Personal details
- Born: September 27, 1833 Georgia, U.S.
- Died: August 20, 1902 (aged 68) Georgia, U.S.
- Resting place: Gospel Pilgrim Cemetery
- Party: Republican

= Madison Davis =

American politician

Madison "Mat" Davis (September 27, 1833 – August 20, 1902) was an American slave who became a member of the Georgia Assembly representing Clarke County, Georgia and the first African American postmaster in Athens, Georgia, after being emancipated. He was active in Republican Party politics.

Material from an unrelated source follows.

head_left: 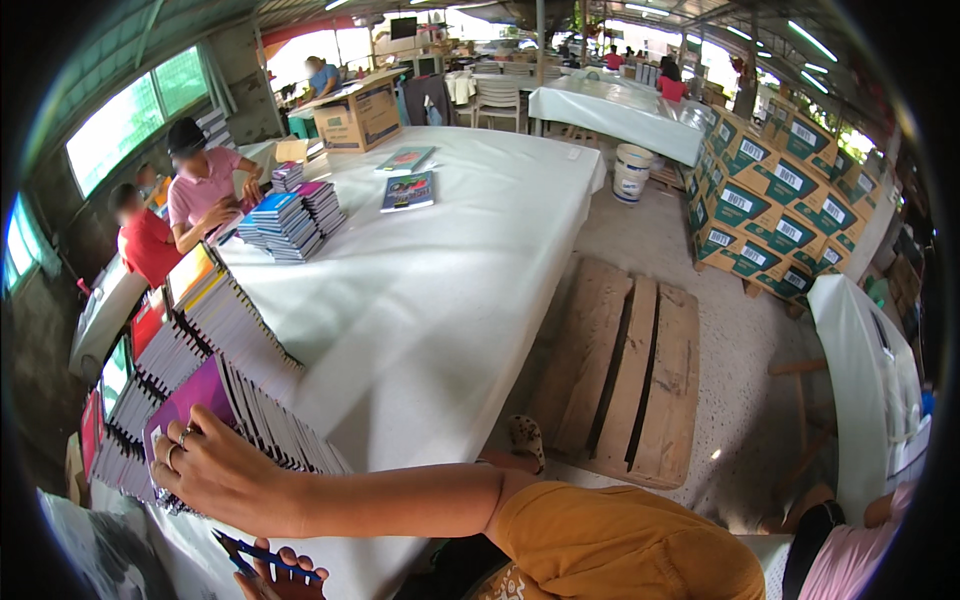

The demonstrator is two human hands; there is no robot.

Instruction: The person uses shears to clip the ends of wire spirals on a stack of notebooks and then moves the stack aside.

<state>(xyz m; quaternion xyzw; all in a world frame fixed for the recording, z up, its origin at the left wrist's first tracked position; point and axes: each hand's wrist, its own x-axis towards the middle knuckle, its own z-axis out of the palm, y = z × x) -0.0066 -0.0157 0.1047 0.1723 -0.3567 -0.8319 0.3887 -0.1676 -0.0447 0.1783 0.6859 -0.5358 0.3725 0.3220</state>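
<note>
Table, large, covered in pale sheeting (450, 240); runs away from the wearer.
Stack of brown-and-green cartons (770, 200), right, tied in tiers.
Slatted wooden platform (620, 370), on the floor just beside the table.
Person in a pink shirt (203, 185), at the table's far left; a person in a red shirt (150, 240) near.
Spiral-bound notebooks (245, 320), several piles packed side by side on the near left part of the table, page edges and dark coils showing.
Brown carton (360, 118), at the table's far end.
White bucket (632, 172), on the floor beyond the platform.
Piles of small books (280, 225), blue and purple covers uppermost, beside the person in pink.
Purple-covered notebook (205, 390), in the nearest pile; the right hand lies against it.
Dark book (408, 192) and green book (407, 158), flat, apart from the piles.
Right hand (220, 470), two rings; fingers bent over the purple cover, tips partly hidden; whether they pinch it, cannot tell.
Left hand (270, 584), lower edge, partly cut off; fingers closed around a slim tool.
Slim tool (245, 549), dark blue, two-pronged, pointing left.
</note>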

Davis' legacy is honored by the naming of the "Richardson-Davis Park" in downtown Athens, Georgia. The park officially opened on June 19th, 2026, as part of the city's annual Juneteenth celebration. Historic Athens, a local preservation non-profit, was active in the pursuit of recognizing Davis, spearheading a petition that garnered over 1,000 signatures from Athens-Clarke County residents living within 1 mile of the proposed downtown green-space.

==Early years==
Davis was born into slavery and was owned by a carriage maker. After the U.S. Civil War he was freed from slavery at age 31.

== Career ==

=== Representative of Georgia ===
In 1868, Davis and Alfred Richardson, also a former slave, were elected to the Georgia House of Representatives from Clarke County. Later the same year, 25 of 29 African Americans were ejected from office after Georgia's legislature determined that African Americans had no protected right to serve in public office. Four more were investigated by a committee to determine their heritage and determine whether they were more than one-eighth African-American. That year, he was a delegate to Georgia's constitutional drafting convention.

Madison Davis had a light complexion and was one of two African-American representatives allowed to continue in office. Georgia Supreme Court reversed the decision barring African Americans from office the following year in 1869 and all the legislators were returned to office. He was reelected in 1870.

=== Later career ===
Davis went into the real estate business. He was appointed postmaster of Athens in 1890 by President Benjamin Harrison; making Davis the first African American to serve in that role. He faced strong opposition from local whites in Athens. (Monroe Morton was the second African-American postmaster in Athens.)

Davis also worked as U.S. Customs Surveyor in Atlanta and was Captain of Relief No. 2, Clarke County's first black fire company.

== Death ==
He is buried at Gospel Pilgrim Cemetery in Athens.